### WHAT NEEDS TO BE DONE
Your answer should restate each line of the data below word for word.

### AVAILABLE DATA
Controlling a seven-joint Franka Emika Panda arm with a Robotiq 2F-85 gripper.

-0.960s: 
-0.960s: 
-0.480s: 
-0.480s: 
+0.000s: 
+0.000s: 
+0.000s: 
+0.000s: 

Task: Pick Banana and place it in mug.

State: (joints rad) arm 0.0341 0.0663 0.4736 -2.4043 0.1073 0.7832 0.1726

### SOLVED PROBLEM
Controlling a seven-joint Franka Emika Panda arm with a Robotiq 2F-85 gripper.

-0.960s: 
-0.960s: 
-0.480s: 
-0.480s: 
+0.000s: 
+0.000s: 
+0.000s: 
+0.000s: 

Task: Pick Banana and place it in mug.

State: (joints rad) arm 0.0341 0.0663 0.4736 -2.4043 0.1073 0.7832 0.1726

The exercise is done, and no more output is needed.